Rice University hosts first Black Leadership Across Campuses symposium

BLAC Fall 2022 symposium logo
BLAC Fall 2022 symposium logo graphic

HOUSTON – (Oct. 25, 2022) – Rice University will host the Fall 2022 Black Leadership Across Campuses (BLAC) symposium in Farnsworth Pavilion Oct. 28 and 29.

The symposium will be the first in a series of conferences addressing a wide range of themes that explore the mission and cultural worlds framed by historically Black colleges and universities (HBCUs). All events are free to attend with registration, and will also be streamed live online via Zoom.

Participating speakers include the Rev. Jason Curry of Fisk University, the Rev. Cecil Duffie of Wiley College, Marla Frederick of Emory University, Johnny Hill of Hood Theological Seminary, Karen Kossie-Chernyshev of Texas Southern University, Melanye Price of Prairie View A&M University, Quincy Rineheart of Morehouse College and Cleve Tinsley of Virginia Union University.

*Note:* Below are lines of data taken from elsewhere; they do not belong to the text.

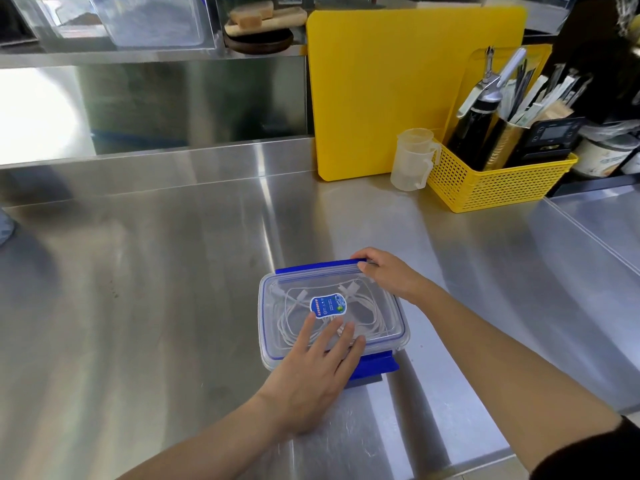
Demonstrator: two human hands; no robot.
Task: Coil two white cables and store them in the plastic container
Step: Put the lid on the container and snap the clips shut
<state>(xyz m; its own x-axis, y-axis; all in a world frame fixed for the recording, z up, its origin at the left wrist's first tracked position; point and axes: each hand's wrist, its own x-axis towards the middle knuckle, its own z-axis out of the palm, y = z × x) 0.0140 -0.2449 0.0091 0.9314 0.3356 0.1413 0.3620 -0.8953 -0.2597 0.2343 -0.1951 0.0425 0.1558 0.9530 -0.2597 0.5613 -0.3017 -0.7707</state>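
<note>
Plastic container point(273, 355) on steel surface point(173, 271), lidded, white cables point(294, 327) coiled inside; light, rigid, probably slippery. Left hand point(311, 379) flat on lid, gripping nothing; right hand point(388, 271) pinching far blue latch point(311, 269), best hold by rim.

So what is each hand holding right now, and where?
Neither grips anything. Left hand presses flat on the container lid; right hand pushes the far blue clip.

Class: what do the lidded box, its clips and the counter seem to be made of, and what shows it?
Box: clear plastic, glossy; the white cables show through its lid.
Clips: opaque blue plastic, smooth, probably moulded.
Counter: likely stainless steel, brushed; it gives streaky, blurred reflections.
</note>
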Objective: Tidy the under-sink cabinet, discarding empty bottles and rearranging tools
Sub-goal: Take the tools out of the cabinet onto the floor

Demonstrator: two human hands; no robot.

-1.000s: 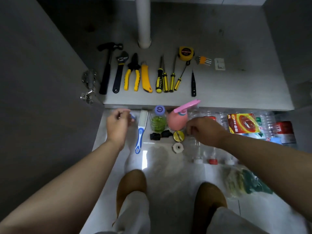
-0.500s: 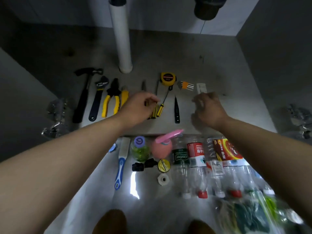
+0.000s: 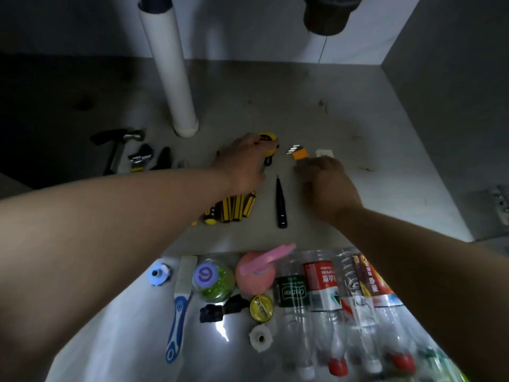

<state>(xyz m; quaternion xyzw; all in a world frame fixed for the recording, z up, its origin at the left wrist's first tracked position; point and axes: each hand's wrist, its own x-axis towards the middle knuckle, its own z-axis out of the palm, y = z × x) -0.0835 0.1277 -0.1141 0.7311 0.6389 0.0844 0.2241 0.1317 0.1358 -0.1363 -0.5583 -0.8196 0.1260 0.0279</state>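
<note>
My left hand (image 3: 242,164) reaches over the row of tools on the cabinet floor (image 3: 275,100), and its fingers curl over the yellow tape measure (image 3: 269,139). My right hand (image 3: 326,180) is just right of it, fingertips closed on the near end of the orange hex key set (image 3: 298,153). A black pointed tool (image 3: 281,205) lies between my wrists. Yellow-black screwdrivers (image 3: 231,206) show under my left forearm. Hammer (image 3: 118,146), wrench (image 3: 139,158) and pliers (image 3: 164,158) lie to the left. Several plastic bottles (image 3: 325,293) lie on the tiled floor in front.
A white drain pipe (image 3: 172,78) stands behind the tools. A small white plate (image 3: 324,153) lies beyond my right hand. On the floor are a pink spray bottle (image 3: 256,274), a green jar (image 3: 213,281), a blue-white brush (image 3: 180,301) and small fittings (image 3: 260,337).
Both hands moved from the floor items into the cabinet. The left one went from the screwdrivers to the tape measure, and the right one reached the hex key set.
</note>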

BLAC, a joint project between Rice’s Center for Engaged Research and Collaborative Learning (CERCL) and the Virginia Union University Center for the Study of HBCUs, was founded with the mission of fostering leadership across campuses with the capacity, skills and vision necessary to address the challenges of anti-Black racism and other modes of injustice. The initiative hopes to break down the divide between HBCUs and other institutions of higher learning in order to foster positive social change.

For more information, including a complete list of lecture topics, registration information and Zoom information for each day’s events, please visit CERCL.rice.edu/blac-fall-2022.

This news release can be found online at news.rice.edu.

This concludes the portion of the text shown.